At Souris River, you have a historical reserve estimation of 652 million cubic feet @ 0.9%, and over two billion cubic feet @ 1.3%.
This blows both Aeon’s independent and HEX’s internal estimates out of the water - with reserves from a time where helium simply was not as strategically valuable.
And best of all? It’s already been flow-tested by Texaco back in 1960. Read the entire thing - it’s very informative.
I’ll let you do your own maths on what this means financially.
Ingomar Update
Of course, Rudyard was marketed by the company as the lieutenant to the flagship at Ingomar Dome, and work here continues.
Days ago, Helix announced acidisation of the Clink #1 well would start later this month, with re-entry and acidisation expected to complete by the end of February. This will test the capacity to stimulate flow from the limestone reservoir Charles Formation - which appears to be the most promising at present - based on
drill cuttings that demonstrated visible porosity
gas shows including helium
pulsed neutron wire-line logs indicating high reservoir quality
an interpretation of pressure build-up data from HEX’s initial flow test in November 2024.

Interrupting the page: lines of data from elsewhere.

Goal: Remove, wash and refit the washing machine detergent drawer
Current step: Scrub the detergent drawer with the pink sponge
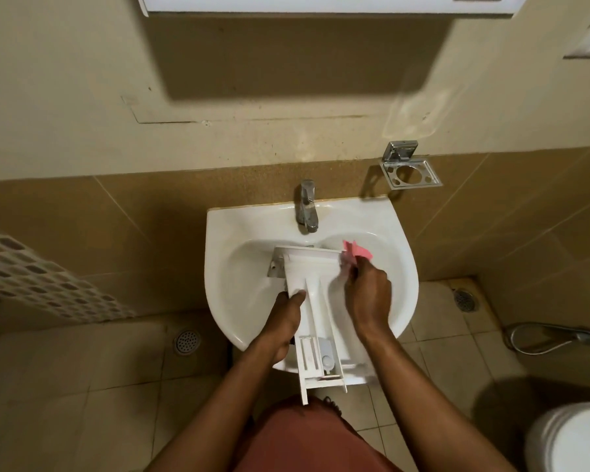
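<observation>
White sink [218, 267] on the tiled wall. The drawer [315, 318] lies lengthwise over it: far end down in the bowl, near end sticking out past the front rim toward the person.

Drawer is long, hollow moulded plastic. Likely light and stiff, but slick when wet, and its thin ribs and small inserts at the near end look easy to snap. Best held by the long side walls, not the dividers.

Left hand [283, 321] does just that: fingers wrap the left side wall at mid-length, thumb on top, steadying it. Right hand [368, 298] closes on a pink cloth [358, 252], pressed at the drawer's far right corner. Washing step, I'd say.

Tap [307, 206] sits just above the far end; can't tell if water runs.
</observation>
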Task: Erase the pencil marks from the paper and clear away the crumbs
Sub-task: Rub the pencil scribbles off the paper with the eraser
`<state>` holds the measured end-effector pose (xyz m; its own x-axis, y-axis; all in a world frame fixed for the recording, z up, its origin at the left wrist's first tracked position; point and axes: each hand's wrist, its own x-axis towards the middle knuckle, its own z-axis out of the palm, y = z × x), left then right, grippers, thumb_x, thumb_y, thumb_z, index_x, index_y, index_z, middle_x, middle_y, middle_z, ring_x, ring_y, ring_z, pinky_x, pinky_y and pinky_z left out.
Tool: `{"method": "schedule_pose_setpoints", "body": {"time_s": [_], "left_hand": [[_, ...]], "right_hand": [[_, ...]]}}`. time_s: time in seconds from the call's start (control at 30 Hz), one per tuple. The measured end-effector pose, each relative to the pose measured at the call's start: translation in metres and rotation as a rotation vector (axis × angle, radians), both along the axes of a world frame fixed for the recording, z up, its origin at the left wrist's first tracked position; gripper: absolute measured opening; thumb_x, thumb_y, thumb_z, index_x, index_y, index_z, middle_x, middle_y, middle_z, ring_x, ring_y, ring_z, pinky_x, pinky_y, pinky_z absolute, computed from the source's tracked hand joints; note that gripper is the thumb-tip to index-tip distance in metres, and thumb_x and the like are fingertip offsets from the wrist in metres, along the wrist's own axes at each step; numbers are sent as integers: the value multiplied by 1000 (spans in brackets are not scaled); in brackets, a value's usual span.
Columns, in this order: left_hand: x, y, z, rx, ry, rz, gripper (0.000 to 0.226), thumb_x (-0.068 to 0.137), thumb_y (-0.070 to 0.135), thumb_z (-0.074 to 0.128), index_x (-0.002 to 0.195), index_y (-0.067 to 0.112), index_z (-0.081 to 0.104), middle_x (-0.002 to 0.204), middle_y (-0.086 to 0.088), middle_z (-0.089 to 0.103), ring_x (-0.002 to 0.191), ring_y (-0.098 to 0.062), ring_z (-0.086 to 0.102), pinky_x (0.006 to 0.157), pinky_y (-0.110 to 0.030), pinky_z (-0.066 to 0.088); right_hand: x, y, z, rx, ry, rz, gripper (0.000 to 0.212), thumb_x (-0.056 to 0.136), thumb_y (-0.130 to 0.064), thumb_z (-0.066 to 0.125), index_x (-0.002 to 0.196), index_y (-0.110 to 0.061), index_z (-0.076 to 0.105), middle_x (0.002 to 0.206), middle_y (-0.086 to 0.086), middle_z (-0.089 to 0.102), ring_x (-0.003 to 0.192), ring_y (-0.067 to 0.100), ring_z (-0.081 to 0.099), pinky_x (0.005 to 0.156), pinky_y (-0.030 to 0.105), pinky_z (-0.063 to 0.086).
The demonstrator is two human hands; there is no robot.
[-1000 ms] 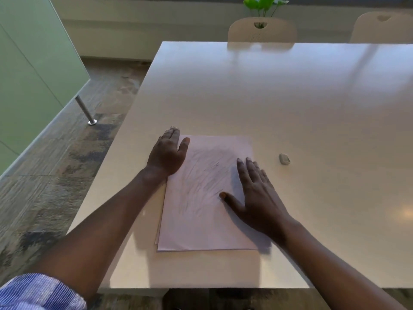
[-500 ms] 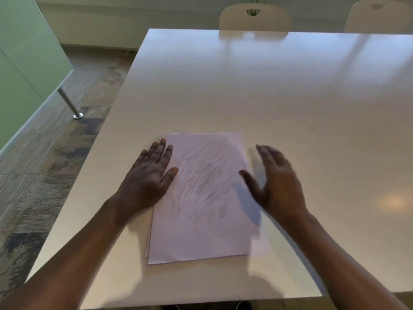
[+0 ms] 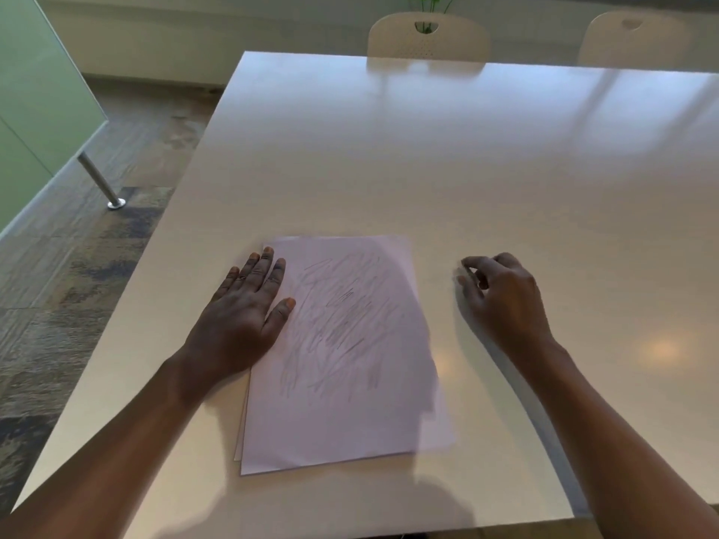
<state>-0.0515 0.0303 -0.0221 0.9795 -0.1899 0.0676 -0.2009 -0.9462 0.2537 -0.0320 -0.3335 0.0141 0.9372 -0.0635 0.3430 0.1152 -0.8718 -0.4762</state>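
A white sheet of paper (image 3: 342,355) covered in grey pencil scribbles lies on the white table (image 3: 467,169), on top of another sheet. My left hand (image 3: 245,317) rests flat on the paper's left edge, fingers straight. My right hand (image 3: 502,297) is on the table just right of the paper, with its fingers curled. Thumb and forefinger pinch a small pale eraser (image 3: 461,275), which is blurred and mostly hidden by the fingers. No crumbs are visible on the paper.
Two beige chairs (image 3: 428,36) stand at the table's far side, with a green plant behind them. A green glass panel (image 3: 35,103) and a metal leg (image 3: 101,184) are on the floor to the left. The table's near edge runs just below the paper.
My right hand left the paper, moved right to where the eraser lay, and curled its fingers round it. My left hand slid a little down the paper's left edge. The view shifted.
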Motion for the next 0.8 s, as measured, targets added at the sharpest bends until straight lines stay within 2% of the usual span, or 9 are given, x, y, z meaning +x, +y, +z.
{"method": "schedule_pose_setpoints", "body": {"time_s": [0.07,0.13,0.2,0.3,0.43,0.6,0.73,0.8], "left_hand": [[-1,0,0,-2,2,2,87,91,65,7,164,19,14,172,0,2,158,-12,0,129,-37,2],[-1,-1,1,-2,4,4,87,91,65,7,164,19,14,172,0,2,159,-13,1,129,-37,2],[-1,-1,1,-9,4,2,87,91,65,7,164,19,13,172,0,0,158,-12,-1,129,-36,1],[-1,-2,2,-10,10,1,87,90,65,6,164,19,12,172,1,-1,157,-9,-3,128,-33,-2],[0,-2,2,-4,30,11,89,89,66,4,165,20,10,172,1,-3,158,-12,-3,129,-34,-1],[0,-3,3,7,47,19,91,87,67,0,165,20,8,173,-1,-3,159,-13,-4,129,-33,-2],[-1,-6,5,7,54,41,93,86,67,-1,165,19,8,173,-3,-1,159,-15,-3,128,-33,-2],[-5,-10,7,-4,49,67,94,85,66,0,165,16,11,173,-5,2,160,-17,0,129,-34,-1]], "right_hand": [[-4,1,5,133,8,34,17,94,-19,67,109,-19,76,85,6,67,69,16,63,77,31,54],[-10,6,14,478,120,52,23,98,-14,58,111,-23,75,85,5,73,69,17,65,70,27,55],[-17,15,24,899,280,106,34,101,-3,45,116,-17,72,86,9,73,71,17,65,63,24,55],[-25,27,39,1222,432,161,30,104,0,43,118,-6,68,88,14,71,71,17,65,62,22,57],[-27,39,44,1339,516,155,18,101,-3,53,115,-2,65,93,17,74,73,19,70,68,23,60],[-28,51,43,1355,534,170,23,95,-2,62,117,4,60,107,24,73,81,22,72,74,25,62],[-30,64,40,1418,523,153,21,88,3,67,107,0,58,99,22,69,83,25,73,79,28,62],[-32,71,37,1433,532,173,22,90,4,66,110,1,58,95,20,68,82,27,73,81,31,63]]}}
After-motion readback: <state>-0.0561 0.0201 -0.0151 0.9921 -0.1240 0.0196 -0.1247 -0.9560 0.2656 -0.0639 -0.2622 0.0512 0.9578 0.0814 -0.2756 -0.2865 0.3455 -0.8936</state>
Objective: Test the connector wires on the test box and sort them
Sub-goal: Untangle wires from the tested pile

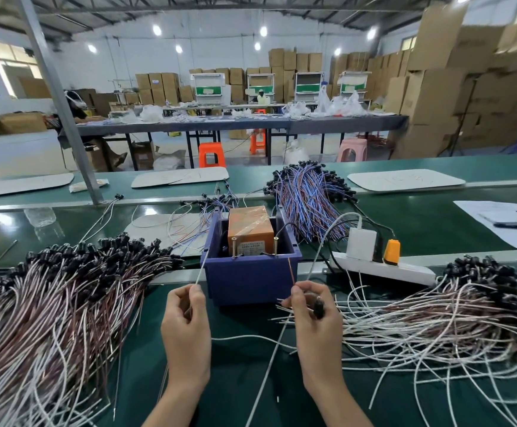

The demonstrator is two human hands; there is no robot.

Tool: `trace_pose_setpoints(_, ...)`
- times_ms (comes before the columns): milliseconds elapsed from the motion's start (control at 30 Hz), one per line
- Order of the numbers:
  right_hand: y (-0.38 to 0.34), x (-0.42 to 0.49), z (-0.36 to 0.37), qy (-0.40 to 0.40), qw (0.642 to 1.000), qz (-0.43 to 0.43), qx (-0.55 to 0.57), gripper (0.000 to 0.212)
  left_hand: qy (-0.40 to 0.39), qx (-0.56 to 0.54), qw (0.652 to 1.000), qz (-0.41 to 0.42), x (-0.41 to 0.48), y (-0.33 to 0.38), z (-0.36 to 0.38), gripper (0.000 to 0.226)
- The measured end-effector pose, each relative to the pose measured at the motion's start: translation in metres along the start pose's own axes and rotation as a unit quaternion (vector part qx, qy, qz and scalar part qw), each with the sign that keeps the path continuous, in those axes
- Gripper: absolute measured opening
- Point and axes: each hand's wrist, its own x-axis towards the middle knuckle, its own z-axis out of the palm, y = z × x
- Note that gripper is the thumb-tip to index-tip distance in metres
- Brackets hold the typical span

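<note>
At 12 o'clock, test box (251,282) pins (234,248) are faced by two near-upright ends: white lead (201,271) pinched by left hand (186,315) fingers (196,295), brown lead (291,271) by right hand (312,309) fingers (297,295).

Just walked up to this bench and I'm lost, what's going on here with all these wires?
A person is testing a connector wire. The left hand pinches a white lead, the right hand a brown lead and black connector. Both ends point up at the blue test box and its brass posts, not yet touching. Wire piles lie either side.
</note>
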Motion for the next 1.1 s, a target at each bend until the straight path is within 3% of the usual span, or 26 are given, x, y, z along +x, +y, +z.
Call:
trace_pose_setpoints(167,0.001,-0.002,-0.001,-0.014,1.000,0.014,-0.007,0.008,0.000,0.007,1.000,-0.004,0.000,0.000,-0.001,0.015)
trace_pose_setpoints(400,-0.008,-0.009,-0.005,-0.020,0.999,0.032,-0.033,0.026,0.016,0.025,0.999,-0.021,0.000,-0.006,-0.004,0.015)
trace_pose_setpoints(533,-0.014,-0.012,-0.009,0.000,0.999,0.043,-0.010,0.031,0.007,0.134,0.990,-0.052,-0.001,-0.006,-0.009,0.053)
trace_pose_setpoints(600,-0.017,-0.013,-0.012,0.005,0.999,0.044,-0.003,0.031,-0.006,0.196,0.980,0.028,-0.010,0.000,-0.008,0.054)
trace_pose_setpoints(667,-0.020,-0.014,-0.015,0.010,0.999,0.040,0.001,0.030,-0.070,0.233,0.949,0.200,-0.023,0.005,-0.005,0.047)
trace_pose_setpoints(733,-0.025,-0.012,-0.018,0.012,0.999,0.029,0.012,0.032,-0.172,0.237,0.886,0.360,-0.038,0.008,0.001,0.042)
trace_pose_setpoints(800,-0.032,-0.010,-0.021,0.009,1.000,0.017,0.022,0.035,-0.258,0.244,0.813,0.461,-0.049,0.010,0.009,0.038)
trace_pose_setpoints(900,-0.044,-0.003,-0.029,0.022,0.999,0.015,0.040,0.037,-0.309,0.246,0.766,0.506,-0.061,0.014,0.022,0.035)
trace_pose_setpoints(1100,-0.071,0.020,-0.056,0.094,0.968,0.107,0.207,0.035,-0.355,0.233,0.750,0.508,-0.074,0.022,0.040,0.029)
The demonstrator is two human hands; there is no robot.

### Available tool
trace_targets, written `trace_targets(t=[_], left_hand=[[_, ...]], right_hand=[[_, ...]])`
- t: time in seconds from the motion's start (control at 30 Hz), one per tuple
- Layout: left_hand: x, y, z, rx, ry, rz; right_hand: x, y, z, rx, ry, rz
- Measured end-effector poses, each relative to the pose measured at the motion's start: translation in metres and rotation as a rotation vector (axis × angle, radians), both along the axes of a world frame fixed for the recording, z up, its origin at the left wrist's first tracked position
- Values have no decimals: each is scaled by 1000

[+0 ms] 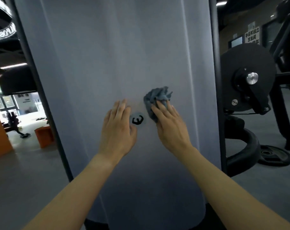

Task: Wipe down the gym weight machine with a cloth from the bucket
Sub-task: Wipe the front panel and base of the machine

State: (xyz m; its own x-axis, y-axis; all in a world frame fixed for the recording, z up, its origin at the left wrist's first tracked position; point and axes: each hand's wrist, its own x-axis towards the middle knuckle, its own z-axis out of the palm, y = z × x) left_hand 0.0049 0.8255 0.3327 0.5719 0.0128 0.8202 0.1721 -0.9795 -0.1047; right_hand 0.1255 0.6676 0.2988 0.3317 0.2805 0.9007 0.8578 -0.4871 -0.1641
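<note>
My right hand: My right hand (pixel 170 123) holds the cloth (pixel 157 97). My fingers lie over it and the tips bend into the bunch. I cannot see my thumb.
My left hand: My left hand (pixel 119 128) is flat and open on the grey panel (pixel 107 63). It holds nothing.
Where the cloth is: It is a blue-grey bunch pressed on the panel. It sits about halfway up, a bit right of the middle. Most of it sticks out above my fingertips.
Between my hands: A round sticker (pixel 137 120) with a black mark sits there. My left hand is right beside its edge. The cloth is just beside it on the other side.
Which hand is nearer: The right one, because it is on the cloth. The left one is near the cloth but does not touch it.
Which way the panel runs: The panel is the big front of the weight machine. It is tall, so its long way goes up and down. A dark post (pixel 215 80) stands at its right edge.
Where to wipe: A lot of panel lies above the cloth and to its left. I think the next rub should go along the long way, up or down, with my right hand pushing.
Bucket: I cannot see it here.
How far along: I think the wiping is partway done. I cannot tell which bits are clean.
</note>
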Motion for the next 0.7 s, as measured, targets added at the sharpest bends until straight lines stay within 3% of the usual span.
trace_targets(t=[0.1, 0.17, 0.27, 0.4, 0.47, 0.57, 0.7], left_hand=[[-14, 21, 0, -71, -19, -20], [-22, 33, -2, -136, -37, -35], [-30, 50, -10, -222, -87, -36], [-39, 73, -35, -334, -134, -23], [-43, 86, -50, -400, -140, -30], [-48, 100, -67, -502, -155, -45], [-57, 112, -87, -645, -196, -94]], right_hand=[[-16, 22, 18, 226, 155, -6], [-26, 41, 24, 228, 142, -9], [-31, 62, 23, 18, 26, 7], [-42, 87, -2, -464, -305, 78], [-46, 96, -12, -607, -399, 78], [-49, 104, 1, -533, -424, 21], [-65, 131, 18, -270, -239, -25]])
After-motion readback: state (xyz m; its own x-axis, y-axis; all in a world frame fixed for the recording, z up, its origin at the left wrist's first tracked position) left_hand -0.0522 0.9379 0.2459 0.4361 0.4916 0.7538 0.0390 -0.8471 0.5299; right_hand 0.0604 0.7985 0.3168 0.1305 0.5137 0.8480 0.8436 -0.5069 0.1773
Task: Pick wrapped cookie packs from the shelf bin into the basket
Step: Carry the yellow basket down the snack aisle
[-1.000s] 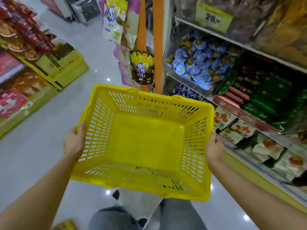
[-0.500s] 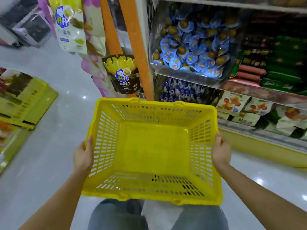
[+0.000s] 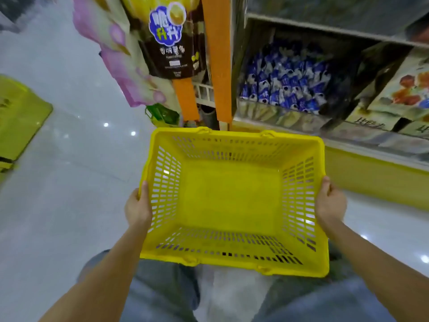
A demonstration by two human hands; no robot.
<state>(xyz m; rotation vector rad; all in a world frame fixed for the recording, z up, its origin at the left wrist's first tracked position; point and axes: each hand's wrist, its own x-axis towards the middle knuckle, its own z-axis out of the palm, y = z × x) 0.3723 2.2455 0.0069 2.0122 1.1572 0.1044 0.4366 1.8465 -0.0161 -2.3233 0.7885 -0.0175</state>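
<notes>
I hold an empty yellow plastic basket (image 3: 234, 261) in front of me over my knees. My left hand (image 3: 137, 208) grips its left rim, thumb on top. My right hand (image 3: 329, 204) grips its right rim the same way. Just beyond the basket, a low shelf bin (image 3: 267, 112) holds a heap of blue-and-white wrapped cookie packs (image 3: 285, 87). Both hands are well short of the bin.
An orange shelf post (image 3: 219, 61) stands left of the bin, with hanging snack bags (image 3: 170, 38) beside it. Boxed snacks (image 3: 399, 94) fill the shelf to the right. A yellow shelf base (image 3: 376, 180) runs along the glossy floor. A yellow display (image 3: 18, 126) stands far left.
The view has dropped and moved closer to the shelf: the lower bin of blue-and-white packs now sits straight ahead. Both hands keep their grip on the basket, which has come down towards my knees.
</notes>
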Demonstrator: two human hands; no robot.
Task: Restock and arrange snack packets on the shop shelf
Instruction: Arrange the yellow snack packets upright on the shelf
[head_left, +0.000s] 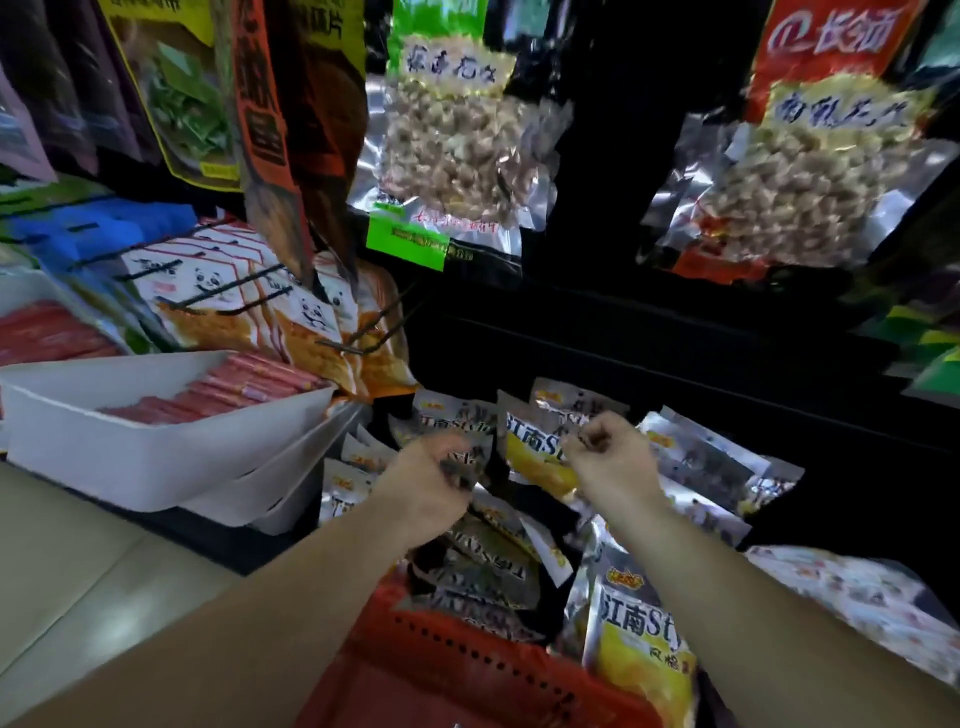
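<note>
Red basket (415, 670) sat nearest; above it, left hand (428, 486) clutched 1 silver packet (457, 423), right hand (610, 454) pinched 1 yellow packet (530, 454) by its top.

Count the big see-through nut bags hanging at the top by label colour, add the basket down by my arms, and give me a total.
Green-label nut bag: 1
Red-label nut bag: 1
Red basket: 1
Total: 3
</note>
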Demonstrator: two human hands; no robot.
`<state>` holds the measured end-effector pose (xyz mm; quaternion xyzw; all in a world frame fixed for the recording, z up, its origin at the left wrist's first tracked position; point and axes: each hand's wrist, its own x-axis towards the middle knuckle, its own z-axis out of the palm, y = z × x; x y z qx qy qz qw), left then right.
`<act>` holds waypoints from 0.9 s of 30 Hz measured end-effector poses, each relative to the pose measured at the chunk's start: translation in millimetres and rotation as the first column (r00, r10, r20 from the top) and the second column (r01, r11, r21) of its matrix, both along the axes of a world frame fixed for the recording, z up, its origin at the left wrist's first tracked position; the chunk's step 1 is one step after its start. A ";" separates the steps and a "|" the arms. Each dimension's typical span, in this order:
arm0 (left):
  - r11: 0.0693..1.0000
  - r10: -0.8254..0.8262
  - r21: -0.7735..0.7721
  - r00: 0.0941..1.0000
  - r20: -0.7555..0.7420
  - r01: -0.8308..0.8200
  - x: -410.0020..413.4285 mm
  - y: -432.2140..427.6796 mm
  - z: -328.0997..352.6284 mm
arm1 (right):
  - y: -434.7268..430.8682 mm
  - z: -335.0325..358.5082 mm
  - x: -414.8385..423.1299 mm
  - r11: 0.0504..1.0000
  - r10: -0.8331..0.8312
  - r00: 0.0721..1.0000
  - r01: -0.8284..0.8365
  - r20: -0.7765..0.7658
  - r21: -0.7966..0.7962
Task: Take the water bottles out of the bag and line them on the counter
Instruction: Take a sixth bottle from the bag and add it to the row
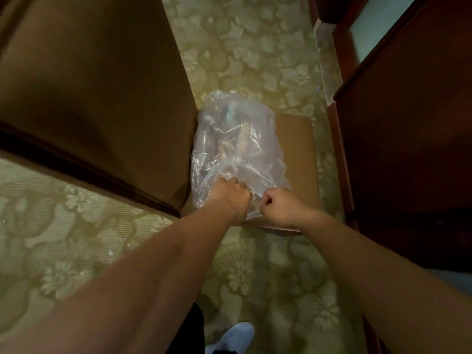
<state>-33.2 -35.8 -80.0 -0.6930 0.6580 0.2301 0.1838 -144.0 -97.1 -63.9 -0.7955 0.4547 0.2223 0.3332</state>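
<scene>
A clear plastic bag (237,144) lies on a low brown stool (296,154) on the carpet. Through the film I make out blurred bottle shapes (244,137) lying inside; how many I cannot tell. My left hand (231,196) is closed on the bag's near edge on the left. My right hand (277,204) is a fist pinching the same near edge on the right. Both hands are close together at the bag's mouth.
A big brown upholstered seat (89,98) fills the left side, touching the stool. Dark red wooden furniture (408,136) stands along the right. Green floral carpet (255,47) runs between them. My shoe (233,338) shows at the bottom.
</scene>
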 end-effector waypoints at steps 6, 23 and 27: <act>0.985 -0.077 0.162 0.988 0.133 0.055 45.4 -20.0 -69.0 | -8.8 -70.7 32.2 0.988 -0.016 0.998 0.025 -0.057 0.152; 0.995 0.077 -0.085 0.977 0.197 -0.061 123.2 -90.7 -165.7 | -59.5 -200.1 77.4 0.982 0.010 0.977 0.030 0.212 -0.187; 0.991 0.082 -0.115 0.985 0.151 -0.065 131.9 -96.0 -170.7 | -74.5 -200.7 82.2 0.996 -0.068 0.987 0.077 0.146 -0.055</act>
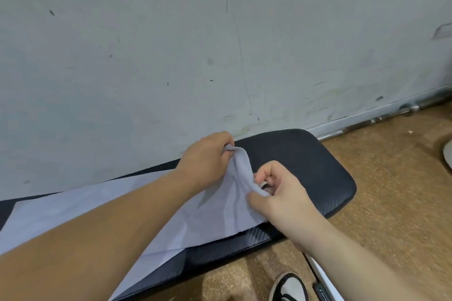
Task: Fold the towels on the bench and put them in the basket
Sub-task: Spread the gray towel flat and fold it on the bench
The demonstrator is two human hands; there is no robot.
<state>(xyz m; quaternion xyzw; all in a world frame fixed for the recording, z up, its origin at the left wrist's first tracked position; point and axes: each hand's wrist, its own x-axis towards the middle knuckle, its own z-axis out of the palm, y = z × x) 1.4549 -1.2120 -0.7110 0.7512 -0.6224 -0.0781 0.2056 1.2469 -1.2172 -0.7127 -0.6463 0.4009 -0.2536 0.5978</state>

Following an initial swabbing, a pump-in test indicated a pressure break at approximately 1,800 psi, equivalent to around 0.8 psi/ft.
The difference in pressure build-up before and after the pump-in test suggests that the induced minor fracture created a flow path to virgin reservoir - this path quickly closed, due to near-wellbore damage caused by heavy muds - but the acidisation is hoped to establish a permanent flow path.
You can then get new flow testing (and gas composition) results, by early March - and then we shall see if the juice has been worth the squeeze.
Bo notes that HEX remains ‘committed to the significant potential of Ingomar Dome, and the promising helium and hydrogen indications seen at Clink #1.’
For perspective, the company has seen 2.5% helium in the Flathead - the highest grade in Montana, and argues that Ingomar could well become ‘the first large-scale hydrogen discovery in the USA.’
55% hydrogen in gas has been isolated from mud, the highest seen in the country - so wait and see what comes next.
The bottom line
Helix is cashed up, plans to produce next quarter, has masses of helium reserves, and has near-term news-flow from Ingomar.
With the placing almost churned, and the potential to see revenue in the tens of millions of dollars, a decent move upwards may not be far off.
A further 12% down since this was published. All very interesting, but sometimes the market just doesn’t like stock. HEX much loved by retail is not popular with the markets. Genuinely don’t see this changing any time soon.